Some of the facts have been stipulated and are so found. The stipulation of facts, together with the attached exhibits, is incorporated herein by this reference.

Petitioners resided in Carson, *57 California, at the time this petition was filed. John Todd, hereinafter petitioner, was employed as a full-time millwright. Glinda Todd was employed by Transamerica Occidental Life Insurance Co. as a contract analyst. During the years in issue, petitioners filed timely joint Federal income tax returns.
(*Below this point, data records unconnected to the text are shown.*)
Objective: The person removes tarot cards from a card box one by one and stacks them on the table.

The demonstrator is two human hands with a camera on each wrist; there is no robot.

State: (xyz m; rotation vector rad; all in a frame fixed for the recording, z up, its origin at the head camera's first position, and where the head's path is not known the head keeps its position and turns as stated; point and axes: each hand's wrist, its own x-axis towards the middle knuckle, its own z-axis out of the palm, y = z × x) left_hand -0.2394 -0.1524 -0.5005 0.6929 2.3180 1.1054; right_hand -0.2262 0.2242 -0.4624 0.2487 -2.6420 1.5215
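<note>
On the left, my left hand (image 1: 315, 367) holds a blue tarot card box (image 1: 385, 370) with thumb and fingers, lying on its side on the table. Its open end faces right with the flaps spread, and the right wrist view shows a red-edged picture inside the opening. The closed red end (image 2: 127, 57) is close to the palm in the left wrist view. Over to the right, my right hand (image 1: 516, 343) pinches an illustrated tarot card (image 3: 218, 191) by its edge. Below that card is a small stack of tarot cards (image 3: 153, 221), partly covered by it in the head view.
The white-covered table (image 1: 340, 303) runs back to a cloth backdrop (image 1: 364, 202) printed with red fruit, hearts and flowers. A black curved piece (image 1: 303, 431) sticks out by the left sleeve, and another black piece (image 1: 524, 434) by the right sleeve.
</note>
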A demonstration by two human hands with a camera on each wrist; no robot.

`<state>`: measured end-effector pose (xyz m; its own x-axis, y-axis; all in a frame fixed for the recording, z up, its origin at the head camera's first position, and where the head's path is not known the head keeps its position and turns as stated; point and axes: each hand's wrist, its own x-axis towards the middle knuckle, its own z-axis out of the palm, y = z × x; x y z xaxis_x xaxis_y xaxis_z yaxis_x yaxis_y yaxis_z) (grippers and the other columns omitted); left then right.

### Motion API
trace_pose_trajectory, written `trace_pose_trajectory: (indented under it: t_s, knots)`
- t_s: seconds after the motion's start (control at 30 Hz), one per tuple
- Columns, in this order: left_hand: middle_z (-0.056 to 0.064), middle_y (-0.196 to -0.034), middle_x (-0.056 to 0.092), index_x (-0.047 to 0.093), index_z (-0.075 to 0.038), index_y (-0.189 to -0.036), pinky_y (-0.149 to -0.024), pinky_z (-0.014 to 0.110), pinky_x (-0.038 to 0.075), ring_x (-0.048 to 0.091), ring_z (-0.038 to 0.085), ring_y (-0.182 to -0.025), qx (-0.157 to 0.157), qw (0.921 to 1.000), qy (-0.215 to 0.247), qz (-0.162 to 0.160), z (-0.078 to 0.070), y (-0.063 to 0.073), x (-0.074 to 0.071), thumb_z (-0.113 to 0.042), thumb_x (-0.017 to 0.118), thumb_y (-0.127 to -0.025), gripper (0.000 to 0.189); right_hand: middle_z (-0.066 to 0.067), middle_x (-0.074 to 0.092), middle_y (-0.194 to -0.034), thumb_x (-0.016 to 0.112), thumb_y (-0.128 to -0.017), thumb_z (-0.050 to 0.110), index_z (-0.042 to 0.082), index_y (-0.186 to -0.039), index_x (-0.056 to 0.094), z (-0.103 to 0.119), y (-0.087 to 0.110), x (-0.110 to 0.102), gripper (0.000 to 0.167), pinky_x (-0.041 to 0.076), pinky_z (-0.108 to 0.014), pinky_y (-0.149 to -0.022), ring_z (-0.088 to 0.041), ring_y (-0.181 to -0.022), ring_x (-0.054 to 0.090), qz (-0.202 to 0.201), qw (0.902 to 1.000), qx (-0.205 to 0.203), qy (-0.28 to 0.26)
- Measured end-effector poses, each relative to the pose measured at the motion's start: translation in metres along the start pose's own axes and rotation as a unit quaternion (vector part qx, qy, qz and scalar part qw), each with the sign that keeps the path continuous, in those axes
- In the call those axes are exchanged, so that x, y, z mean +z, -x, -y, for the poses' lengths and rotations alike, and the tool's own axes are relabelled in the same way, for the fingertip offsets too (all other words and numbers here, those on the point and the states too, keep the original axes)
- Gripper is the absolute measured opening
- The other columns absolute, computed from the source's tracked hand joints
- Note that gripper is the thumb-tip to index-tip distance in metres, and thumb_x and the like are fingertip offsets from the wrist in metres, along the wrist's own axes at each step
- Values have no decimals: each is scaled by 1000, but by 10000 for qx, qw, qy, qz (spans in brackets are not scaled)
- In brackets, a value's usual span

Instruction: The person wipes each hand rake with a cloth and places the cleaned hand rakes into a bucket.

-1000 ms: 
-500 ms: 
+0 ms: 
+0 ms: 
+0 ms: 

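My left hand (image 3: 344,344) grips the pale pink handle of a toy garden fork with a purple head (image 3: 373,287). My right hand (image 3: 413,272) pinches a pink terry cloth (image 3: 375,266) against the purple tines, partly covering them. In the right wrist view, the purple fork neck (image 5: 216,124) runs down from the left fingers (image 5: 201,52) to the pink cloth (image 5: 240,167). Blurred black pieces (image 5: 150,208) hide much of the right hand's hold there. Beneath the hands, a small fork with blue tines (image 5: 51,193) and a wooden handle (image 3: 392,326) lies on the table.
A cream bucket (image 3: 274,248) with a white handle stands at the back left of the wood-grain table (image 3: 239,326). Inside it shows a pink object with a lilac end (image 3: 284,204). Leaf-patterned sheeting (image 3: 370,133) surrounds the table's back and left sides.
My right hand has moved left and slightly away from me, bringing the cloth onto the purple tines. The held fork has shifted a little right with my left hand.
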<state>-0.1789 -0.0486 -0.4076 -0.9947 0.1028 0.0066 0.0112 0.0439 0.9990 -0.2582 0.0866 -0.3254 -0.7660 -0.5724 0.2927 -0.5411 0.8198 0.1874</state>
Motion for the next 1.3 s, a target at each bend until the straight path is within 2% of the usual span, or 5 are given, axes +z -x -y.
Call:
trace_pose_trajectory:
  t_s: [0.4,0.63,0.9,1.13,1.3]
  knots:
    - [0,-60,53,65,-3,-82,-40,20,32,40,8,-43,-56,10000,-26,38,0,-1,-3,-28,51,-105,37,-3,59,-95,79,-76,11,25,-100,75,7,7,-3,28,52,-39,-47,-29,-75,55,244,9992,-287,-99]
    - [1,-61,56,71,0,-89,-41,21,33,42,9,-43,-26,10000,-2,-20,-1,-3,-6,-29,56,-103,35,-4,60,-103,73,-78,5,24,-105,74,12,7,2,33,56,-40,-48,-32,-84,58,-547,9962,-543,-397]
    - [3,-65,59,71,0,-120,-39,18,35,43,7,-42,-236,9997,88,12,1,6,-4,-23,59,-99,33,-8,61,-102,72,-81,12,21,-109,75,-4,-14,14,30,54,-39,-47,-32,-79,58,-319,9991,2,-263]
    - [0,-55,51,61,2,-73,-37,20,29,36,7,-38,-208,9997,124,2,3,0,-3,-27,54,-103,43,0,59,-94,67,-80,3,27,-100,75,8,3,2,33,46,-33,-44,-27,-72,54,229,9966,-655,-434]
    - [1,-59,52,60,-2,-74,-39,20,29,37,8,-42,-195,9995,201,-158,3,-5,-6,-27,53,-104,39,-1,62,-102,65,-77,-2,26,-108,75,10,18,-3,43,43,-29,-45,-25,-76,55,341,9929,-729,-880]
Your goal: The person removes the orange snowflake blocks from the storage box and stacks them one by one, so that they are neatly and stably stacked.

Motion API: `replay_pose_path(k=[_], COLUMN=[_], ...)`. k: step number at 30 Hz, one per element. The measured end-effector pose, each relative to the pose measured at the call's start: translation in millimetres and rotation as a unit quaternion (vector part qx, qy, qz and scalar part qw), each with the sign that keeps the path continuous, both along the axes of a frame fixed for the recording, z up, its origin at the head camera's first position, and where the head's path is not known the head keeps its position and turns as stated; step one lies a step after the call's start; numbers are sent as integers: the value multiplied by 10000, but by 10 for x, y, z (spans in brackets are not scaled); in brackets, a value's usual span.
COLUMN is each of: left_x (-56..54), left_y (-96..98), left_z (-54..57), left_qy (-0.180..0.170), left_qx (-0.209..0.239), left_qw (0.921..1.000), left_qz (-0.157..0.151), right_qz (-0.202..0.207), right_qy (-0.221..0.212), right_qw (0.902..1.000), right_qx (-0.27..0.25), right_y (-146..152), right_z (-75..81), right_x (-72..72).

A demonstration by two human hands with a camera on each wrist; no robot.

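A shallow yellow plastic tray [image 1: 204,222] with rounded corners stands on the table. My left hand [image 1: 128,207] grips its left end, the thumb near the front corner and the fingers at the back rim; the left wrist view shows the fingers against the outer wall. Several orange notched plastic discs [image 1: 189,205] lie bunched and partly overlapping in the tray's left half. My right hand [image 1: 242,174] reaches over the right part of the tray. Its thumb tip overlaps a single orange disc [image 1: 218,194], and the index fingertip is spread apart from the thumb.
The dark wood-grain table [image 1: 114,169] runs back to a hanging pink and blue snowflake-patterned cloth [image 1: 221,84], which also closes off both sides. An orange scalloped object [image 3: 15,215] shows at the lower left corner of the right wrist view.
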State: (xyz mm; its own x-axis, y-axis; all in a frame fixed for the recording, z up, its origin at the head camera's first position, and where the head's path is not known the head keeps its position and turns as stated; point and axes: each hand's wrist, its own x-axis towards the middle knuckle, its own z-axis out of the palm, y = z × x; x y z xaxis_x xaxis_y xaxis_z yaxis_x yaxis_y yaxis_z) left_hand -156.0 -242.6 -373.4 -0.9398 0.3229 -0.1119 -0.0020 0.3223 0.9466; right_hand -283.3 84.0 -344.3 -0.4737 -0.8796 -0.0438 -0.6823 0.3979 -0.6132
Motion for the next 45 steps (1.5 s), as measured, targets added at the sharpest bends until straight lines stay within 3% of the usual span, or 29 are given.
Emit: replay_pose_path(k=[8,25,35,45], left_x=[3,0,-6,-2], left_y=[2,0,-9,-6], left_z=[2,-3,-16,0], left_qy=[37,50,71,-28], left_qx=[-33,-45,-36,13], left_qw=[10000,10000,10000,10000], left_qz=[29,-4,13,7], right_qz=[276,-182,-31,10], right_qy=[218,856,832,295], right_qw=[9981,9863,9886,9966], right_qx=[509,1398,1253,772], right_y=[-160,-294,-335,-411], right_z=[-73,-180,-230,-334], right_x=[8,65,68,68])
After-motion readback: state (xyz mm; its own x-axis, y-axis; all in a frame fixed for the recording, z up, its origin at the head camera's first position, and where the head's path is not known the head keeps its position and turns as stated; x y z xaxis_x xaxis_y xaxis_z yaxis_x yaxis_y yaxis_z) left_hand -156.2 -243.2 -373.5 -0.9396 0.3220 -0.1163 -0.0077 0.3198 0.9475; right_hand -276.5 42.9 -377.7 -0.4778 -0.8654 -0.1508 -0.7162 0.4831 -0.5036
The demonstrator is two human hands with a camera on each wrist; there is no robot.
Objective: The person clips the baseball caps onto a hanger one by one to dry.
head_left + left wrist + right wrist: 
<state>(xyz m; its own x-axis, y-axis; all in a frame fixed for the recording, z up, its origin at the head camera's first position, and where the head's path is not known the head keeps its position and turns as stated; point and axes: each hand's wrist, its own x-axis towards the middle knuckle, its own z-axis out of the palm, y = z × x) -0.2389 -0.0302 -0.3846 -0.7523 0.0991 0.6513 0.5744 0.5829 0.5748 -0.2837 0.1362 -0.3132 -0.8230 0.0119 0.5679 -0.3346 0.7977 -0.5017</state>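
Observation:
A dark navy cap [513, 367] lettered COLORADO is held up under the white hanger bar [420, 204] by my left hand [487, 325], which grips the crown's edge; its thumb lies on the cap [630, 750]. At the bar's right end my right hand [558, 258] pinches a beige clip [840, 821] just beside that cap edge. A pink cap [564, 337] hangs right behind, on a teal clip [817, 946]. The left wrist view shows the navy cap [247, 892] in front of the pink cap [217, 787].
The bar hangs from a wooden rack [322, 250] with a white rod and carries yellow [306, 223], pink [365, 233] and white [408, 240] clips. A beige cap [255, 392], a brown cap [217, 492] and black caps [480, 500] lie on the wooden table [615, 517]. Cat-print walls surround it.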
On January 2, 1984, petitioner entered into a written contract with Solar Innovation of California to be a sales representative for solar energy units. Under the contract, petitioner was to receive a fixed commission of $ 200 for every credit-approved order written by the agent which Solar Innovation accepted. The term of the contract was 5 years. The contract also stipulated that petitioner was to pay Solar Innovation $ 18,495; however, the contract did not state what this amount represents. Petitioner did not seek the professional advice of an attorney, accountant, or investment analyst to ascertain if the investment 3 was commercially viable prior to signing the agreement. Likewise, he was not cognizant of how many units he would have to sell in order to recoup his investment.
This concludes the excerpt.